Apesar de maioria, candidaturas negras recebem só 18% das verbas de fundo
Em uma eleição de maioria negra, o montante já deveria ter atingido cerca de 40% dos repasses
Faltando menos de duas semanas para as primeiras eleições com a divisão proporcional do Fundo Eleitoral entre candidatos autodeclarados negros e brancos, dados coletados pela plataforma 72horas no TSE (Tribunal Superior Eleitoral) já revelam uma disparidade na distribuição dos recursos.
Até o último domingo (1º), apenas 18% do total da verba foi para candidaturas a prefeito e vereadores pretas e pardas pelo país.
A regra em vigor prevê que os partidos têm de adotar a proporcionalidade dos recursos do fundo primeiro pensando o gênero dos candidatos e depois a cor e raça. Ou seja, a verba deve ser distribuída proporcionalmente entre as concorrentes mulheres negras e brancas, e entre os homens negros e brancos.
Na prática, isso significa que, em uma eleição de maioria negra, o montante já deveria ter atingido cerca de 40% dos repasses.
Fefa Costa, jornalista cofundadora da plataforma, diz que não é isso o que está acontecendo. Dos mais de R$ 2,34 bilhões destinados pelo TSE aos partidos, apenas R$ 1,88 bilhão já foi declarado, ou pouco mais da metade do que foi distribuído para o financiamento das campanhas.
Quando se faz um recorte por cor ou raça, essa discrepância fica mais evidente: R$ 645 milhões foram repassados para candidatos brancos ao passo que R$ 344,66 chegaram para candidatos pardos e apenas R$ 88,95 para candidaturas pretas. “Esses valores vieram de apenas 86 mil candidaturas dentro de um universo de mais de 545 mil candidatos”, diz.
O que se observa é que existe um subfinanciamento enquanto o jogo está sendo jogado. Além de candidaturas negras serem subfinanciadas, recebem mais tarde esse dinheiro. Passamos da metade do processo eleitoral e temos muitas candidaturas, principalmente de mulheres pretas, que não receberam quase nada.
Fefa Costa, cofundadora da plataforma 72Horas
É o caso, por exemplo, da candidata a vereadora Raimundinha HBB, do Republicanos, que recebeu apenas R$ 3.000 para custear sua campanha em Teresina, no Piauí.
A também candidata a vereadora Keit Lima, em São Paulo, recebeu do PSOL R$ 9.000. Já o gaúcho Roberto Robaina, homem e branco, é o candidato a vereador que recebeu a maior fatia do Fundo Eleitoral pela mesma legenda: R$ 151 mil.

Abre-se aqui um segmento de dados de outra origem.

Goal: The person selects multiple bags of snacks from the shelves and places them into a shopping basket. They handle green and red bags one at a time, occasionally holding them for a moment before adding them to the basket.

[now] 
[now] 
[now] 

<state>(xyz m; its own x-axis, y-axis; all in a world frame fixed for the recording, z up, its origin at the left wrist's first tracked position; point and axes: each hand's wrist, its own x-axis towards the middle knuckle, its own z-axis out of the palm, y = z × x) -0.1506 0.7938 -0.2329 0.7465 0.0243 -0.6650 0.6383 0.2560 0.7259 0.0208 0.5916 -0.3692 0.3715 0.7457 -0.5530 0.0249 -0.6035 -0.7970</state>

Integrante do movimento negro Uneafro Brasil e da Coalizão Negra por Direitos, Douglas Belchior reconhece como uma vitória do movimento negro a utilização do critério racial na divisão de recursos eleitorais, mas diz que a falta de regulamentação sobre como esse dinheiro deve ser distribuído dentro dos partidos mantém a estrutura de prioridades que privilegia pessoas brancas.
“Temos partidos que fingem obedecer à regra, que criam artifícios para aparentemente obedecê-la sem ter que distribuir como deveriam esses recursos. Há, por exemplo, filtros que definem quais candidaturas são prioridades na distribuição de recursos: capitais, aqueles que já têm mandato ou com grande visibilidade. Somente depois é pensada a política de distribuição racial. Ou seja, só aí já se exclui a maioria dos negros”, diz.
Concorrendo à Prefeitura do Rio de Janeiro, Benedita da Silva (PT) é a candidata autodeclarada preta que mais recebeu recursos do Fundo Eleitoral: R$ 3,18 milhões. Pouco se comparado ao candidato branco que recebeu a maior verba. Em São Paulo, Bruno Covas (PSDB) tem 85% de sua campanha à prefeitura custeada pelo fundo, já tendo recebido mais de R$ 10,8 milhões.
Para Frei David, coordenador da ONG Educafro, a nova regra passou a valer em um momento em que a comunidade negra está mais potente e organizada para denunciar tentativas de burlar a divisão dos recursos. Ele critica o aumento de mulheres e negros como vices nas chapas por todo o país. “O dinheiro está indo para o vice, mas só entre aspas.”
Para amparar candidatos negros nos casos de descumprimento da regra, a ONG tem se mobilizado juridicamente. Disponibilizou um modelo de ação civil pública com pedido de liminar para quem quiser fazer uma denúncia na Justiça Eleitoral. O objetivo é que, com a petição, os partidos sejam responsabilizados por discriminação e preconceito no ambiente eleitoral, podendo acarretar até a cassação da chapa.